Мы были оснащены веревками. Я не буду описывать здесь все действия, скажу только, что веревки пригодились нам, чтобы мы смогли перенести тела, не дав им упасть в док. Шероке Баярлаг был последним, кто ступил вместе с нами и своими друзьями по несчастью на бетон. В течение пятнадцати секунд он стоял перед ними, нервничая и будучи не в состоянии сосредоточиться. Теперь с него стали стекать крупные капли пота. Нам надо было еще доставить наш груз до места, указанного нам капитаном: в пятидесяти метрах отсюда, за перегонным кубом. Положенные туда, мертвецы останутся навсегда сокрытыми от взглядов, которые могут быть обращены на них с корабля.
Шероке Баярлаг не говорил ничего. Мы наблюдали за ним снизу, пытаясь высчитать момент, который он выберет, чтобы внезапно отчалить и прочертить затем зигзаги по пустынной эспланаде между проржавленными контейнерами и подъемными кранами до складского лабиринта, где ему без труда удастся скрыться.
Поскольку он не трогался с места, мы потащили пассажиров за контейнеры. Набережная была знойной и молчаливой. Бывшие пассажиры раскинули руки. Их головы сонно потряхивались на неровностях почвы. Под мышками у них скопилось небольшое количество крупинок цемента и шариков пыли.

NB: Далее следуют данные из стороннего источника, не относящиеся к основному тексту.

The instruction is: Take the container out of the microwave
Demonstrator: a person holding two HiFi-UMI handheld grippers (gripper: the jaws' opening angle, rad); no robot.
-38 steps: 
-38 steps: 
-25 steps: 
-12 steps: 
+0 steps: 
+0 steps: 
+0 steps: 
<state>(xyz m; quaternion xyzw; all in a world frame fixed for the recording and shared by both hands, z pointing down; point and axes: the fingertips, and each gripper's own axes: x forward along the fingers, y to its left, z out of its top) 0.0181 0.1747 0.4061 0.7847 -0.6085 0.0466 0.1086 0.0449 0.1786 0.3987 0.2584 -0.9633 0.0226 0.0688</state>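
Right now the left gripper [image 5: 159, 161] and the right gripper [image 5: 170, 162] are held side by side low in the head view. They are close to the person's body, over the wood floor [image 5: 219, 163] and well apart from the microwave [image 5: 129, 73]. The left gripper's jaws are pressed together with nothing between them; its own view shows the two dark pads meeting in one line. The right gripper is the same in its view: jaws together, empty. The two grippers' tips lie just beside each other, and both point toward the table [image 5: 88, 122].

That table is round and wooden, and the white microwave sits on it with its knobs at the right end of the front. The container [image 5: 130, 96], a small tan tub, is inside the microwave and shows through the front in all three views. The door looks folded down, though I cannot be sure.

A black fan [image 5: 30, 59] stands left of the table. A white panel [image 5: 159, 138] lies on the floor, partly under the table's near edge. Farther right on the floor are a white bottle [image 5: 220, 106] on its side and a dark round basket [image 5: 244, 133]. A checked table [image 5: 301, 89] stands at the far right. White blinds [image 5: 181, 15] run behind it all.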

За контейнером мы нашли кучу тряпья и два матраца, в которых жили с полдюжины крыс и старая попрошайка, такая поблекшая, что на ней уже не было лица. Она видела, как мы положили трупы в метре от нее, и не стала нас за то укорять, но потом она потребовала от нас все доллары, что были у нас в карманах. Они были у одного Шероке Баярлага, без сомнения, потому, что он собирался ими воспользоваться во время своего бегства и перехода на оседлое положение в новой жизни на новой земле. У него было два полных доллара и еще полдоллара. Сначала попытавшись увильнуть, он бросил их затем в протянутую руку и наклонился. Его бил озноб. Перед старухой он стал вдруг выглядеть, как испуганный соучастник, словно он когда-то раньше ее уже встречал.
— Если ты действительно Малека Баярлаг, погадай мне, — попросил он.

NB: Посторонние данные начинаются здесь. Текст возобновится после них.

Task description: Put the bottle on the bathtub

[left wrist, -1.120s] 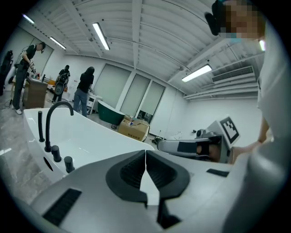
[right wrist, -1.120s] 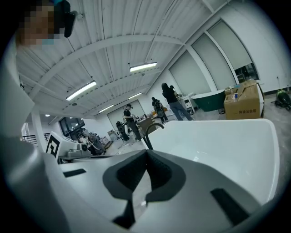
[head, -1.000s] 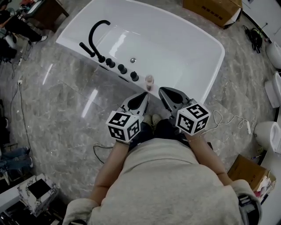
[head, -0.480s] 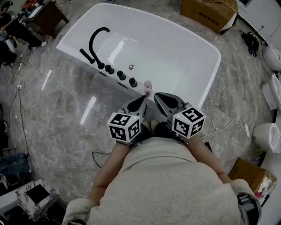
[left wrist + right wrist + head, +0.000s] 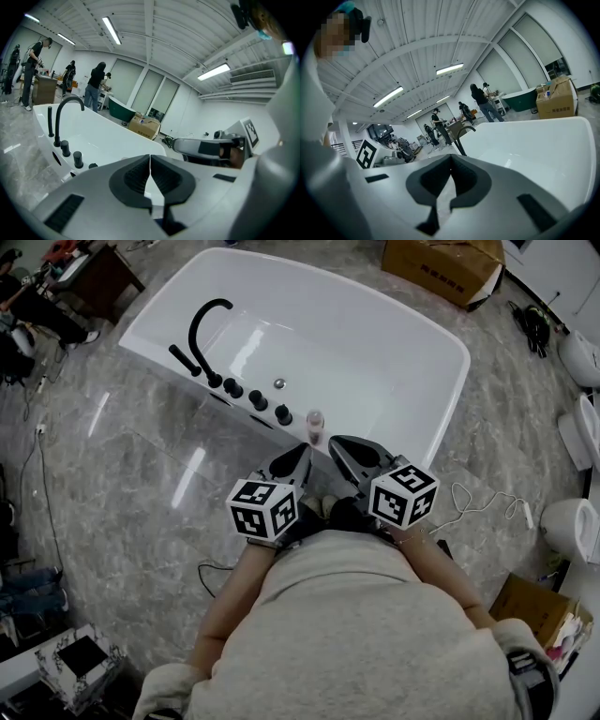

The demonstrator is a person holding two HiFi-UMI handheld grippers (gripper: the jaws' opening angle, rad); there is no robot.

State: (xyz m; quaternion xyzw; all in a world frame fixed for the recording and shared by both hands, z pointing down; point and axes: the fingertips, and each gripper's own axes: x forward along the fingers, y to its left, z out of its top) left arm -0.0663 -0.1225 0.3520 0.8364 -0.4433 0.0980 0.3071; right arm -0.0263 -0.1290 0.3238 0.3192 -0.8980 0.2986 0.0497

Старуха неловко пыталась поймать монеты. Одна из них покатилась к краю набережной и тут же упала в воду.
— Да, сегодня не мой день, — сказала старуха.

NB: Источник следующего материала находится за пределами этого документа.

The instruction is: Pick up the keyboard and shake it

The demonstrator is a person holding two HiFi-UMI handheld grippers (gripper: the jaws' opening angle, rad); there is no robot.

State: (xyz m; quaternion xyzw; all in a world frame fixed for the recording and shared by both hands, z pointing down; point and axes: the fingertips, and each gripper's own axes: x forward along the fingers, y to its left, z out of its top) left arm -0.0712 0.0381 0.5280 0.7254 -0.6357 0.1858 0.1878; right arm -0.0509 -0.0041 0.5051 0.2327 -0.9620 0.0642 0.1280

— Скажи мне, каковы мои шансы выкарабкаться, — настаивал Шероке Баярлаг.
Старуха подняла на него свои лишенные выражения глаза. Зубы у Шероке Баярлага застучали. Старуха колебалась, начать ли ей говорить в нашем присутствии. Я пробурчал погребальную песнь над телами, затем мы ушли. Старуха уже шептала предсказания Шероку Баярлагу, который часто дышал и дрожал.